蕭彧看著兒子用心思考的表情也沒有打擾他,自顧自的看著磅礴的大雨,想著前線戰事的推進。

父子兩人就這樣站在大殿前的廊下,所有的內侍宮人都不能靠近,這是父親考教兒子的時候不容有任何打擾,即便是仲柔蘭也不會這時候靠近。

大約過了一刻鐘,蕭榭突然驚醒,發問道:“父皇,兒臣對世家豪門也沒有好印象,他們佔據了大量財富和地方上的話語權,您當年在秦淮河上的處置這些人好像是忘了,現在又是故態復甦,兒臣現在很矛盾,請父皇解惑。”

蕭彧沒有回身,只是淡淡回道:“你問,今日是你我父子的時間。”

蕭榭並沒有因為蕭彧沒轉身就放下禮儀,拱手道:“父皇,我們蕭氏說起來也是世家豪門,如果我們對付世家豪門親近百姓,未來我們該如何治理天下?”

這個問題很尖銳,但是蕭彧能感覺到蕭榭是用心了,這是偽命題,很難作答,不過兒子既然問了,父親就不能不給一個答案,至於孩子會怎麼想只能看他自己了。

“你看現在暴雨下的金陵你看的透嗎?”

“呃,煙霧繚繞,看不清。”蕭榭有些意外。

“這世家豪門就如同大雨中的金陵城池一般,你雖看不透,但他們就在那裡,他們不敢輕易移動,他們有自己的侷限,他們也害怕根基動搖,我們蕭氏雖也是世家,但我們所處的立場不同,我們是改變這個城池的人。

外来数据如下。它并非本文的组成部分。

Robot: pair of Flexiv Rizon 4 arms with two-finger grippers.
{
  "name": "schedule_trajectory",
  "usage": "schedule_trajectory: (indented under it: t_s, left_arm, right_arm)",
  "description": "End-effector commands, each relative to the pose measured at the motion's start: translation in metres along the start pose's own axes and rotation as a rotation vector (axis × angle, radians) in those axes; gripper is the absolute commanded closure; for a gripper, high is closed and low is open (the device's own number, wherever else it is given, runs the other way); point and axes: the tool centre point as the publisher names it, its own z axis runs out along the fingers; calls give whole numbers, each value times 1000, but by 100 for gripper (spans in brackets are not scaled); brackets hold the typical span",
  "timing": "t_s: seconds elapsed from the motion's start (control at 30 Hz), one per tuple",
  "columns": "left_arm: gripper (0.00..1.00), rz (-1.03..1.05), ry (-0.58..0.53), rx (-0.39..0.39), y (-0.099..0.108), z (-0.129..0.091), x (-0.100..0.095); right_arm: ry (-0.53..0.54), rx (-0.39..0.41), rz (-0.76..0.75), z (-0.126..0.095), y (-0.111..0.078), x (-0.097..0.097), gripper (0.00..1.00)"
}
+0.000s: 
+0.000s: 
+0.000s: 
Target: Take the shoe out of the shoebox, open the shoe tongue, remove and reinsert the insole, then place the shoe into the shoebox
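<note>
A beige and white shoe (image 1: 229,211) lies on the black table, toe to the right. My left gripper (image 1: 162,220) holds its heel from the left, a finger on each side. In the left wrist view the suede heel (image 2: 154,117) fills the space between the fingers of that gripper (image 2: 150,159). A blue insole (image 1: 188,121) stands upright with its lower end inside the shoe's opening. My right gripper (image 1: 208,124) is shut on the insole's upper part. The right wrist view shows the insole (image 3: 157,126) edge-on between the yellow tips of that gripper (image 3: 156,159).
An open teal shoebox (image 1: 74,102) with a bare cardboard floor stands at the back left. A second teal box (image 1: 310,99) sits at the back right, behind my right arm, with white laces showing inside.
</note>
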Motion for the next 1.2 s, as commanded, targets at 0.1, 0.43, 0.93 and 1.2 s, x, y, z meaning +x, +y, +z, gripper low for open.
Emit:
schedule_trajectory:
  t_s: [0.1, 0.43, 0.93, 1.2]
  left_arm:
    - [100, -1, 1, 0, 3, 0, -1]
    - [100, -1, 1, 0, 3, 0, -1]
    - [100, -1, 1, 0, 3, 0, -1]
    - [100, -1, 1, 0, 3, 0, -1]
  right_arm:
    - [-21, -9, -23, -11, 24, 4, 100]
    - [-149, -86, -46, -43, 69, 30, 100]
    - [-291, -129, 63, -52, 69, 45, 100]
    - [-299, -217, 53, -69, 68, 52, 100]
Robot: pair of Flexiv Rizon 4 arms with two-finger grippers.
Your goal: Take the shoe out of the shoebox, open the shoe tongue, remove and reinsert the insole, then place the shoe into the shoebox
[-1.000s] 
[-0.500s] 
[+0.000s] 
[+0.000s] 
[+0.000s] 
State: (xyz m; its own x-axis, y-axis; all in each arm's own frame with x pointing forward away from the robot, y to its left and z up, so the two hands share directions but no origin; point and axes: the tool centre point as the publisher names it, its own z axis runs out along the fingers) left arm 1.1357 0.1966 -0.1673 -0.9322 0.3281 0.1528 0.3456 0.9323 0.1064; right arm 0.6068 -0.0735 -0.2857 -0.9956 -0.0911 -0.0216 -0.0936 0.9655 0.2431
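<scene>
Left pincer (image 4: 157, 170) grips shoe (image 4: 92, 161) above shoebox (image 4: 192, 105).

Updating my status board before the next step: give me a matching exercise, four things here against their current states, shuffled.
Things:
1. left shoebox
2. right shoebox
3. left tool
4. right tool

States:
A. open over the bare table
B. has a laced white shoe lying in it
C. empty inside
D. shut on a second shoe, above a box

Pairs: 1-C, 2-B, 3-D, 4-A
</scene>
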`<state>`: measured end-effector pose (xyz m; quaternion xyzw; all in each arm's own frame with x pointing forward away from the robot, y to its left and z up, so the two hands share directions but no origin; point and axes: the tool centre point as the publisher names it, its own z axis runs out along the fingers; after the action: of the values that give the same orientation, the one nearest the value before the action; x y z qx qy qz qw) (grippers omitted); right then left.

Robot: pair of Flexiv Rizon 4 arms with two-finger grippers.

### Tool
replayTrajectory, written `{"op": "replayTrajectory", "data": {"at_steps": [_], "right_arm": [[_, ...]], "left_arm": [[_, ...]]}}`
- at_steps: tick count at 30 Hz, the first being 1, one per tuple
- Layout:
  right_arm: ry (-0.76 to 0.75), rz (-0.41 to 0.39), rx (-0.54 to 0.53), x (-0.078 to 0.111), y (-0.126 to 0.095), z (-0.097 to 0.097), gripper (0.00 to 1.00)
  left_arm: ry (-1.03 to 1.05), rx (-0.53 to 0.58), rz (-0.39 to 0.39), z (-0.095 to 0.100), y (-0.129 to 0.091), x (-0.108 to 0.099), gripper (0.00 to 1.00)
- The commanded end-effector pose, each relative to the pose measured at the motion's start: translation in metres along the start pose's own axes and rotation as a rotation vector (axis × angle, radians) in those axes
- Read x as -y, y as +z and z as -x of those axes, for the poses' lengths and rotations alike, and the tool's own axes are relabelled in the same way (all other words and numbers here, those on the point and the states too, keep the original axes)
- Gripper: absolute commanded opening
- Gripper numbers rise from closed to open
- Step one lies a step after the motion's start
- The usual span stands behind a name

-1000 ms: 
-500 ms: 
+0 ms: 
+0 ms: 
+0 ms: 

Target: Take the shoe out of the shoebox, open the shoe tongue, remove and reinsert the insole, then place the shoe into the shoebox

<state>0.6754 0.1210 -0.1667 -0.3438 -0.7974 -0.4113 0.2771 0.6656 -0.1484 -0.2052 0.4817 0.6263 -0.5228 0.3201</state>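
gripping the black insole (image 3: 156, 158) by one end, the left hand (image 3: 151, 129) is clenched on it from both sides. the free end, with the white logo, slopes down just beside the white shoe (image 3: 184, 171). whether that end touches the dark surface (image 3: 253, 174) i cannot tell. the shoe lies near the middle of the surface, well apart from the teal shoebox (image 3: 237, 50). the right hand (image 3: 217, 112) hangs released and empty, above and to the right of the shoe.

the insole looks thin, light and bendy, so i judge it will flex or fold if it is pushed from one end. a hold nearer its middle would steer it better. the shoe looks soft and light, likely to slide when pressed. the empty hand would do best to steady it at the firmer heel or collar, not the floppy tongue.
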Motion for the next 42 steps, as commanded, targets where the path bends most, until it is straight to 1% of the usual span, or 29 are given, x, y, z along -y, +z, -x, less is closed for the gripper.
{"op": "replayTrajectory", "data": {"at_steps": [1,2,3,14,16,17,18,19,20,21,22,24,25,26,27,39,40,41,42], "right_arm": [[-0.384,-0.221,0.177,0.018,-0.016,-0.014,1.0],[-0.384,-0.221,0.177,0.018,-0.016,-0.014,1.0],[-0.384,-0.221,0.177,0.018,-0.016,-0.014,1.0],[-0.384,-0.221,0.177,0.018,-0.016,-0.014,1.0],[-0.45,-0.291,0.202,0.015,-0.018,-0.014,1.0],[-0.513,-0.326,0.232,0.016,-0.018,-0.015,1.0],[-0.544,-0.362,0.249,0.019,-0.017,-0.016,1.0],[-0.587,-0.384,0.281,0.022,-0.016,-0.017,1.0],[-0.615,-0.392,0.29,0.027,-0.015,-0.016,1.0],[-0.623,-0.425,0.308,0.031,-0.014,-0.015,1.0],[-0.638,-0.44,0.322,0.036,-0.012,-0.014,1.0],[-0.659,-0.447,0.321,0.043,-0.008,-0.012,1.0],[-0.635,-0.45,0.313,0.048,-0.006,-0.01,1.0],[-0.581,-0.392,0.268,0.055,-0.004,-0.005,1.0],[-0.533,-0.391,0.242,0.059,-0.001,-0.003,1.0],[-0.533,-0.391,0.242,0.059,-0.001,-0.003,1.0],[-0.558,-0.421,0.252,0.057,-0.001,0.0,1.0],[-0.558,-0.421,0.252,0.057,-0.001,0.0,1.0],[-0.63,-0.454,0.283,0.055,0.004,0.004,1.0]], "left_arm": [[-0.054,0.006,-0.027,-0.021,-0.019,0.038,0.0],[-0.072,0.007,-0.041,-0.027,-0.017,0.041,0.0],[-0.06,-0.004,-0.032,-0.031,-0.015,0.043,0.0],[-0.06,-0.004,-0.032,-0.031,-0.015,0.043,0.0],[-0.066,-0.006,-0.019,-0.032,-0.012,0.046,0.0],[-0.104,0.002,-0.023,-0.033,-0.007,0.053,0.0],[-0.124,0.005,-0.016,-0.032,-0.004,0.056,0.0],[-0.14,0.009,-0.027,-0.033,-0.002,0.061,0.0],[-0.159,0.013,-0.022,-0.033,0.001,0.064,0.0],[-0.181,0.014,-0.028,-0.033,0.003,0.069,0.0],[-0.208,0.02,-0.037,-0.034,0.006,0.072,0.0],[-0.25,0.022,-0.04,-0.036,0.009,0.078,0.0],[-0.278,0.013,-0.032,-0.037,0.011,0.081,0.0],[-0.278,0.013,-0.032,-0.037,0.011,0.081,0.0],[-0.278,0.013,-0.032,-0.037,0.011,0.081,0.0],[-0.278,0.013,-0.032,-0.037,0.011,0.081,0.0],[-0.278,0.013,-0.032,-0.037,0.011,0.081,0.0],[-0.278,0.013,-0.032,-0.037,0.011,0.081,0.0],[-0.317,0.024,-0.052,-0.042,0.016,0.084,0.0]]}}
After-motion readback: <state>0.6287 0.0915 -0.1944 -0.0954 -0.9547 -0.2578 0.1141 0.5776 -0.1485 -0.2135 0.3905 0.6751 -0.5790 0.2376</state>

”蕭彧說的很隱晦。

“父皇,若是我們撥開這雲霧,重建這座城池呢?”蕭榭大膽的說道。

蕭彧笑了,這個兒子豪氣衝雲天,想法大膽,不過蕭彧並不打算斥責他,甚至還要鼓勵,太子優柔寡斷,不是一個優秀的繼承人,寧王現如今看起來是最合適承繼大位的人,但是寧王和他太像了,大寧朝的未來若是交到蕭燁的手中或許能興盛起來,但也有可能進入到另一個亂世,而且蕭燁對世家的好感和依靠太明顯,這並不符合蒙琰的計劃。

“城池可以重建,但是這些固定的建築你打算怎麼處理?”循循善誘是一個父親應有的行為。

“父皇,我們可以在興建城池的後將坊市融入到每個建築物之中,讓所有的坊市大門都開啟,不管是民還是官都處在一個環境之中,這樣的城池一定會比現在更加興旺,而且這樣的城池也無法藏汙納垢。”蕭榭的話回應的一樣隱晦。

蕭彧笑了,這個回答他是滿意的,如果蕭榭能一直維持著這樣的本心,或許他才是更適合承繼大統的人。

蕭彧轉身笑著看著蕭榭,說道:“你不錯,咱們回去吧,為父讓人準備了你愛吃的幾個小菜,今日雨大陪父親喝兩杯葡萄釀,你也到了飲酒的年紀了。”

“嗯,天太熱兒子想在葡萄釀里加幾塊冰魚。”蕭榭故作小兒態勢的說道。

蕭彧笑著踢了他一腳,這小子肯定沒少喝酒,罷了,今日高興就隨他吧。

兩位帝王的心境不同,但是兩邊朝堂上的顧慮卻大相徑庭,宣軍在戰場一直採取著防守的態勢,刀槍無效,油潑不進,處於膠著狀態。

而大寧這邊憂慮是面對寧軍的全面進攻該如何應對,若是全面開戰對於宣軍來說沒有任何優勢,全面對抗的結果就是中原再一次大亂,雖然東海和北慕已經是過眼煙雲了,但是西大陸的崛起已經關注到中原了。

兩軍開戰以後不少有識之士就注意到這些問題了,大寧以儲慎為代表的青年一代希望儘快走向和平,哪怕是劃江而治也是一種辦法,而大宣這邊以蒙靖翊為代表的更希望中原一統,讓中原重新立於巔峰,換句話說他們是想從骨子裡改變現有的格局,雙方大體上是殊途共歸的。

不過這樣的想法也只是存在於年輕一輩之中,對於老一輩來說暫時還不能完全認同,但是在蕭彧和蒙琰的放任的態度之下,這樣的爭論逐漸從一般的論道轉向到了朝堂之上,大寧矛盾凸顯在新思想與世家痼疾的爭論,新思想認為大寧最重要的就是改變多年以來中原衰弱的局面,而世家認為自古以來都是世家大族維持利益,沒有世家國不將國;大宣的矛盾集中在拓展與斂縮之間,年青一代覺得如今是大發展的時代,不能畏首畏尾,而老一輩覺得要一步步走,一步步穩定恢復到盛世的局面。